Liabilities | Amount | Assets | Amount |
---|---|---|---|
Share Capital | Cash and Bank Balances | 2,00,000 | |
5,000 equity shares of Rs 100 fully paid | 5,00,000 | Other Assets | 9,00,000 |
4,000 10% redeemable preference shares of 50 each, Rs 25 per share paid | 1,00,000 | ||
2,000 9% redeemable preference shares of Rs 100 fully paid | 2,00,000 | ||
Reserves and Surplus | |||
Security Premium A/c | 10,000 | ||
Capital Redemption Reserve A/c | 1,00,000 | ||
Dividend Equalisation Fund | 1,10,000 | ||
Sundry Liabilities | 80,000 |
Important Points to Note
Important points regarding Redemption of Preference Shares-
- The company can only redeem shares if it has issued redeemable preference shares. Otherwise, the company does not have the option to redeem its shares.
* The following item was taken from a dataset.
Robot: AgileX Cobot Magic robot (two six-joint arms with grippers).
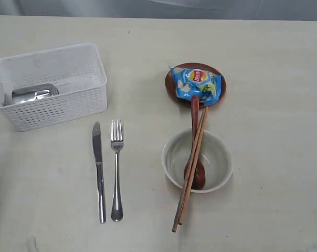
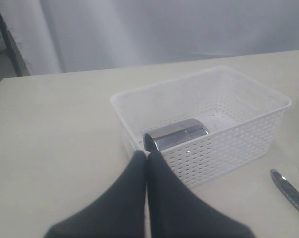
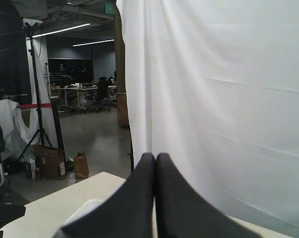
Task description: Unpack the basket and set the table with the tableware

- Suppose a company has issued redeemable preference shares. In that case, it provides the company with an option to choose between whether to repurchase shares or redeem shares depending on the market condition.
Conclusion
It is a way of paying the existing shareholders, very similar to paying dividends to the shareholders. By redeeming preference shares, the company gets rid of higher-paying coupon rate securities, in a way increasing the shareholder's value by redeeming preference shares. As a result, the number of total outstanding shares decreases, and the company's EPS increases. This increases the value of the company. When a company has issued redeemable preference shares, it allows the company to choose between whether to repurchase shares or redeem shares.